Exercise directions
Set the listing down again exactly, please, apart from its pictures.

Provided data
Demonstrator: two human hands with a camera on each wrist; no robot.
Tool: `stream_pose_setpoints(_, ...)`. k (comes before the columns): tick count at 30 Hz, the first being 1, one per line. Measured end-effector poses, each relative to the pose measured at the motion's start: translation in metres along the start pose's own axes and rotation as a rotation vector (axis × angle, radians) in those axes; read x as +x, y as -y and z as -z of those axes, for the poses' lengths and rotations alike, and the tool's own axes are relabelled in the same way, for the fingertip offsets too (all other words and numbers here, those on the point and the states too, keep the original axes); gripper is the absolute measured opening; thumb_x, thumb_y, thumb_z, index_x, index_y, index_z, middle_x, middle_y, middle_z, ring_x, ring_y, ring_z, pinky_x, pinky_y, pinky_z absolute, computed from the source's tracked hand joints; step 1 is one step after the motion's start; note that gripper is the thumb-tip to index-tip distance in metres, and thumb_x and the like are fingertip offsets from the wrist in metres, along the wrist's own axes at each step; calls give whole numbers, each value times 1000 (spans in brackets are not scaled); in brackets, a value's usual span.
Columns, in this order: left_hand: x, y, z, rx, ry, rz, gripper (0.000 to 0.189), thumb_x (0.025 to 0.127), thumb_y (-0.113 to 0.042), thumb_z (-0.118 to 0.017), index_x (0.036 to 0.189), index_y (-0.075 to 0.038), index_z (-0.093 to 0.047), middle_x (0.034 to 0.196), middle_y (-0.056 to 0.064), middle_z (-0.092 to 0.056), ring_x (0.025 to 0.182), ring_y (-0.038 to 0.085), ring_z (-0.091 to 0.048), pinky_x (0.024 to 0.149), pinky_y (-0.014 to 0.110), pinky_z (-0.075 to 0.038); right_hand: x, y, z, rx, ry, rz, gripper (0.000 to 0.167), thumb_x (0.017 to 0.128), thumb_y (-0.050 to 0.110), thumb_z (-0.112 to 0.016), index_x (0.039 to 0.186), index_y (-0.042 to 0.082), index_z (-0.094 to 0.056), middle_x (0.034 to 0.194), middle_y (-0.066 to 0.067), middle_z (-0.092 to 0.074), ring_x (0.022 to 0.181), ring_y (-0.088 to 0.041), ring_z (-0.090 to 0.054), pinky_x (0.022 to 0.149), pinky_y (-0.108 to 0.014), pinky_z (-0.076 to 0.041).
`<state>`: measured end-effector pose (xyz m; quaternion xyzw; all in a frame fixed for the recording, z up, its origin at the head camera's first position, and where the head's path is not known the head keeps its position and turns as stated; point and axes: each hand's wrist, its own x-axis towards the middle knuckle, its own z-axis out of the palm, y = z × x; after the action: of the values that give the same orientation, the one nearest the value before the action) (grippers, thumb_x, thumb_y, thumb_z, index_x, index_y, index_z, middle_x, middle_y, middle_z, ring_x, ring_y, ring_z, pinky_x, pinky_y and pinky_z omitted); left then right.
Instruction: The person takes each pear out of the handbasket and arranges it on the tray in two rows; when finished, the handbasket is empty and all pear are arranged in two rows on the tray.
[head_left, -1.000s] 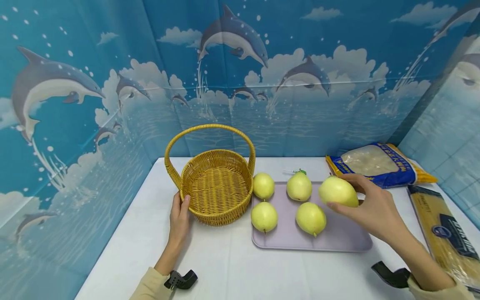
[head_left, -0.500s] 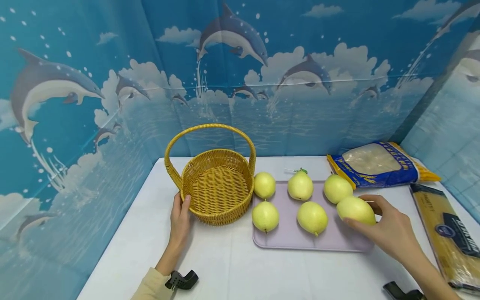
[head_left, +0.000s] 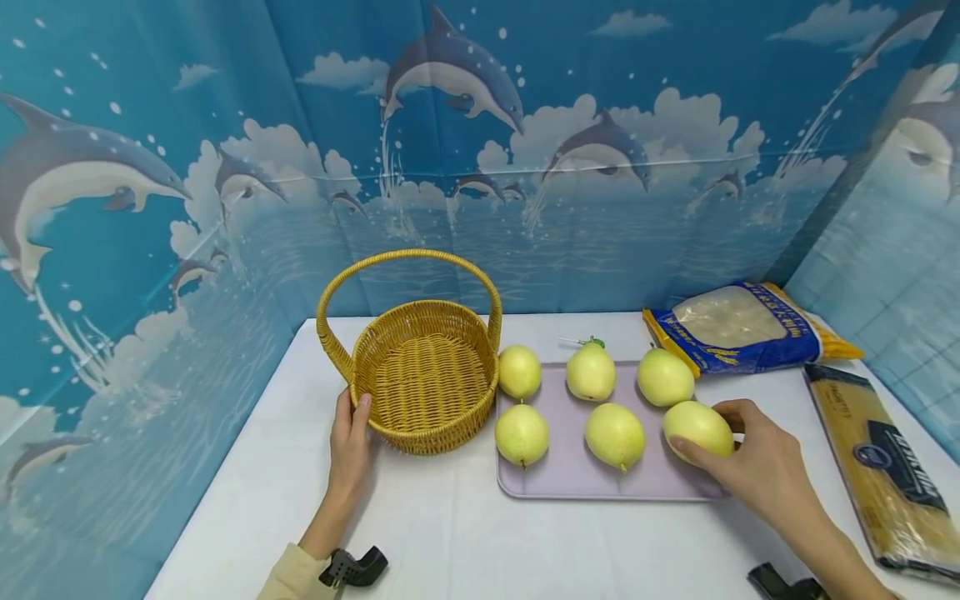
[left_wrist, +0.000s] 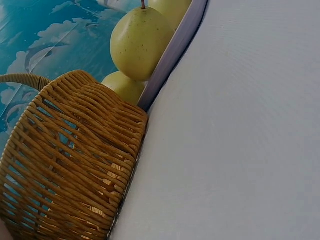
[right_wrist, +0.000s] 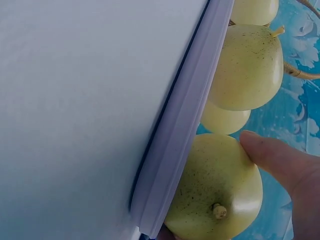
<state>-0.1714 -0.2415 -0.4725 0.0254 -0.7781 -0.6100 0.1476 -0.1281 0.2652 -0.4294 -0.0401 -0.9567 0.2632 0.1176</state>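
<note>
The right hand (head_left: 757, 467) had its fingers (right_wrist: 272, 155) curled round a smooth yellow-green pear (head_left: 699, 429), thumb on its near side, holding it at the right end of the flat lilac plastic tray (head_left: 562, 483). From the wrist view the fruit seemed to sit right at the tray's raised edge. The left hand (head_left: 351, 446) lay with straight fingers pressed flat against the near wall of the round woven yellow wicker basket (head_left: 420, 375), just off its fingertips.

What worried me: the pear was round and slick, and it sat close to the rim. If those fingers let go while it leaned outward, it could roll off onto the white tablecloth (head_left: 450, 533). A nudge inward might knock the neighbouring pear (head_left: 615, 433) just beyond the fingertips, and the others in the row past it.

Compared with a second ago, the pear had come down from the air above the far right corner to the near right end of the tray, uncovering another pear (head_left: 665, 377) behind it. The left hand had kept its place on the basket.
</note>
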Motion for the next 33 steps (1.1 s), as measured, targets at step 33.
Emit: stream_pose_setpoints(33, -4, -35, 18, 282, -241, -302, 59, 111, -26, -53, 164, -9, -35, 171, 8, -33, 159, 29, -29, 127, 57, -27, -3, -15, 11, 7, -97, 159, 81, 106, 44, -61, 166, 5, -25, 169, -31, -22, 149, -60, -25, 105, -83, -27)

Output for this exercise
Demonstrator: two human hands with a camera on each wrist; no robot.
Tool: `stream_pose_setpoints(_, ...)`. k (comes before the columns): tick count at 30 Hz, the first being 1, one per line. Measured end-effector poses, each relative to the pose measured at the motion's start: translation in metres along the start pose's own axes and rotation as a rotation vector (axis × angle, radians) in those axes; read x as +x, y as -y and z as -z of those axes, for the poses' lengths and rotations alike, and the tool's own axes are relabelled in the same way, for the fingertip offsets too (all other words and numbers here, those on the point and the states too, keep the original axes); gripper is the absolute measured opening; thumb_x, thumb_y, thumb_z, index_x, index_y, index_z, middle_x, middle_y, middle_z, ring_x, ring_y, ring_z, pinky_x, pinky_y, pinky_z absolute, computed from the source's tracked hand joints; step 1 is one step after the motion's start; note that gripper is the thumb-tip to index-tip distance in metres, and thumb_x and the like are fingertip offsets from the wrist in metres, along the wrist's own axes at each step; calls give whole numbers, each value times 1000 (spans in brackets are not scaled); in brackets, a value's usual span.
Columns, in this order: left_hand: x, y, z, rx, ry, rz, gripper (0.000 to 0.189), thumb_x (0.025 to 0.127), thumb_y (-0.113 to 0.042), thumb_z (-0.118 to 0.017), index_x (0.036 to 0.189), index_y (-0.075 to 0.038), index_z (-0.093 to 0.047), middle_x (0.034 to 0.196), middle_y (-0.056 to 0.064), middle_z (-0.092 to 0.056), ring_x (0.025 to 0.182), ring_y (-0.038 to 0.085), ring_z (-0.091 to 0.048), pinky_x (0.024 to 0.149), pinky_y (-0.014 to 0.110), pinky_z (-0.075 to 0.038); right_hand: x, y, z, rx, ry, rz, gripper (0.000 to 0.167), thumb_x (0.017 to 0.128), thumb_y (-0.050 to 0.110), thumb_z (-0.112 to 0.016), index_x (0.039 to 0.186), index_y (-0.042 to 0.082), index_z (-0.094 to 0.056), middle_x (0.034 to 0.194), middle_y (-0.066 to 0.067), middle_z (-0.092 to 0.074), ring_x (0.022 to 0.181), ring_y (-0.088 to 0.041), ring_z (-0.090 to 0.054), pinky_x (0.022 to 0.149), pinky_y (-0.108 to 0.014), pinky_z (-0.076 to 0.041).
`<state>`: measured end-effector pose (xyz m; quaternion xyzw; all in a frame fixed for the recording, z up, its origin at the head camera's first position, and where the head's path is not known the head keeps its position and turns as stated; point and axes: each hand's wrist, its own x-axis towards the middle knuckle, its own z-axis out of the palm, y = z × x; after the action: of the values that give the same orientation, the one nearest the value before the action) (grippers, thumb_x, thumb_y, thumb_z, index_x, index_y, index_z, middle_x, middle_y, middle_z, ring_x, ring_y, ring_z, pinky_x, pinky_y and pinky_z omitted); left then right.
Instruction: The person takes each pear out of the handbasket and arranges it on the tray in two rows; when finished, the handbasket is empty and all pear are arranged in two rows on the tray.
[head_left, -1.000s] 
[head_left, -0.500s] 
[head_left, +0.000s] 
[left_wrist, +0.000s] 
[right_wrist, +0.000s] 
<state>-0.1714 -0.2415 -0.4725 0.0254 -0.7781 -0.6100 0.1476 -0.1281 0.2652 -0.4294 -0.0401 -0.9567 0.2632 0.1176</state>
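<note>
The right hand (head_left: 757, 467) had its fingers (right_wrist: 272, 155) curled round a smooth yellow-green pear (head_left: 699, 429), thumb on its near side, holding it at the right end of the flat lilac plastic tray (head_left: 562, 483). From the wrist view the fruit seemed to sit right at the tray's raised edge. The left hand (head_left: 351, 446) lay with straight fingers pressed flat against the near wall of the round woven yellow wicker basket (head_left: 420, 375), just off its fingertips.

What worried me: the pear was round and slick, and it sat close to the rim. If those fingers let go while it leaned outward, it could roll off onto the white tablecloth (head_left: 450, 533). A nudge inward might knock the neighbouring pear (head_left: 615, 433) just beyond the fingertips, and the others in the row past it.

Compared with a second ago, the pear had come down from the air above the far right corner to the near right end of the tray, uncovering another pear (head_left: 665, 377) behind it. The left hand had kept its place on the basket.
</note>
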Motion for the next 33 steps (1.1 s), as measured, targets at step 33.
Emit: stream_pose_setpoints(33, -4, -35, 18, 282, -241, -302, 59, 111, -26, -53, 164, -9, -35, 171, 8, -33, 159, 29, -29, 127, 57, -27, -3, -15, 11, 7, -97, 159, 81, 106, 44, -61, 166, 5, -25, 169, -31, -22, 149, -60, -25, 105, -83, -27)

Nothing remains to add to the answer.